Hi There,
AS fallowing the Schloss SOP example I run my 16s pyro sequences as fallow:
And when I use the cluster () I loose all the cutoffs…I end up only with one unique list…(see below)…is this a bug?!
Thanks
kim
mothur > dist.seqs(fasta=Lema_16s_adults_final.unique.fasta, cutoff=0.15)
Output File Name:
Lema_16s_adults_final.unique.dist
It took 559 to calculate the distances for 13029 sequences.
mothur > cluster(column=Lema_16s_adults_final.unique.dist, name=Lema_16s_adults_final.names)
********************###########
Reading matrix: ||||||||||||||||||||||||||||||||||||||||||||||||||||
unique 1 13029
changed cutoff to 0.006536
Output File Names:
Lema_16s_adults_final.unique.an.sabund
Lema_16s_adults_final.unique.an.rabund
Lema_16s_adults_final.unique.an.list
It took 371 seconds to cluster
This generally happens when people include sequences that do not fully overlap with each other (i.e. did you use filter.seqs(trump=., vertical=T)?)
Hi,
I have the same issue as above for a data set. The filter.seqs command was run with the mentioned settings. This is the output:
Length of filtered alignment: 1176
Number of columns removed: 48824
Length of the original alignment: 50000
Number of sequences used to construct filter: 287861
Before running dist.seqs I also run unique.seqs, pre.cluster and chimera.uchime.
Any more suggestions what might be the problem?
Thanks!
You might also try increasing your cutoff value.
"Why does the cutoff change when I cluster with average neighbor?

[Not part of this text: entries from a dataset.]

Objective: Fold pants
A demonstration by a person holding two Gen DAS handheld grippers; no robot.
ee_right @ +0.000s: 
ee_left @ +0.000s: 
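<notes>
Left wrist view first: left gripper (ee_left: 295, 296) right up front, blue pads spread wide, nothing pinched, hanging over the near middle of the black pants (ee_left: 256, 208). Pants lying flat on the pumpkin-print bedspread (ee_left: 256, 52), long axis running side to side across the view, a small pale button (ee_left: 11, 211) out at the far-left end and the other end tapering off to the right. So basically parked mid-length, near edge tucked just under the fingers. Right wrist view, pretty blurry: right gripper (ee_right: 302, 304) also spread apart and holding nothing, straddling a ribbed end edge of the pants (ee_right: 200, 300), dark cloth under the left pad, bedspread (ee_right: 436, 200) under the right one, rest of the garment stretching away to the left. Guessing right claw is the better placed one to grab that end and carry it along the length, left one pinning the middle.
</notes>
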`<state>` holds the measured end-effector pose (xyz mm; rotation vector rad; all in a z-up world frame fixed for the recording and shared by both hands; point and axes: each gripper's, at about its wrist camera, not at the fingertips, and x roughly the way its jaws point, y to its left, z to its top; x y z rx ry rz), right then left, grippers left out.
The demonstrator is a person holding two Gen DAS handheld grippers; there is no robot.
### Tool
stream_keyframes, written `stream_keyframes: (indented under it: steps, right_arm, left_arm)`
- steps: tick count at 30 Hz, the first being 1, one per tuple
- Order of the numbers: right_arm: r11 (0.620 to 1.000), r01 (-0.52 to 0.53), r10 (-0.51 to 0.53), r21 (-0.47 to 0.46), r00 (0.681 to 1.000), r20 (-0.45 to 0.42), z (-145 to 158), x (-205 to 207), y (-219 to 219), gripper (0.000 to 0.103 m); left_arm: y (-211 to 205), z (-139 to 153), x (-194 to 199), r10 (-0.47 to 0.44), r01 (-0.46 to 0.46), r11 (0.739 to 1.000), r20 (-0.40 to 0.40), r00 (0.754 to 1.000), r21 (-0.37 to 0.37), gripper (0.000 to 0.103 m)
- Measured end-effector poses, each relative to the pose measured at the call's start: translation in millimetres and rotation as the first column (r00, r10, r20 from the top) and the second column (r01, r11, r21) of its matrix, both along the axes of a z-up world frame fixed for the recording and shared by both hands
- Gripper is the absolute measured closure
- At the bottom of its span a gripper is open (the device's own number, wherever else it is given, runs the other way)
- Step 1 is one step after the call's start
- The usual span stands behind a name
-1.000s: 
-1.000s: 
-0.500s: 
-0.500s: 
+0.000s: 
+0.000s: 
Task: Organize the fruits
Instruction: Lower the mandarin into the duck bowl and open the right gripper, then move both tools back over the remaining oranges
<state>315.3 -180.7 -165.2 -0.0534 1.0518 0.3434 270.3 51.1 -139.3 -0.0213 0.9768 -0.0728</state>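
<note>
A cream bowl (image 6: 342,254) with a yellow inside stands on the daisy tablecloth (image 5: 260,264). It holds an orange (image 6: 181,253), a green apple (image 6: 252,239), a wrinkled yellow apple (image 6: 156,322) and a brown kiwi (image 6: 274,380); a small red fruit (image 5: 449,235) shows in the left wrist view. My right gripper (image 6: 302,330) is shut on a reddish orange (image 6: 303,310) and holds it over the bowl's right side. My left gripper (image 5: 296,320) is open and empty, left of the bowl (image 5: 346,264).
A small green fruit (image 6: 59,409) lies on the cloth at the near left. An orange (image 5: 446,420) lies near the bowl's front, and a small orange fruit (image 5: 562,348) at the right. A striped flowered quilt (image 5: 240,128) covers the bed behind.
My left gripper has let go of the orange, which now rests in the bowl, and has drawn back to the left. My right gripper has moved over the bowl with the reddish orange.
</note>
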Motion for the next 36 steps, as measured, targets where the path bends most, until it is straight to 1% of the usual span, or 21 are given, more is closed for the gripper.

This is a product of using the average neighbor algorithm with a sparse distance matrix. When you run cluster, the algorithm looks for pairs of sequences to merge in the rows and columns that are getting merged together. Let’s say you set the cutoff to 0.05. If one cell has a distance of 0.03 and the cell it is getting merged with has a distance above 0.05 then the cutoff is reset to 0.03, because it’s not possible to merge at a higher level and keep all the data. All of the sequences are still there from multiple phyla. Incidentally, although we always see this, it is a bigger problem for people that include sequences that do not fully overlap. "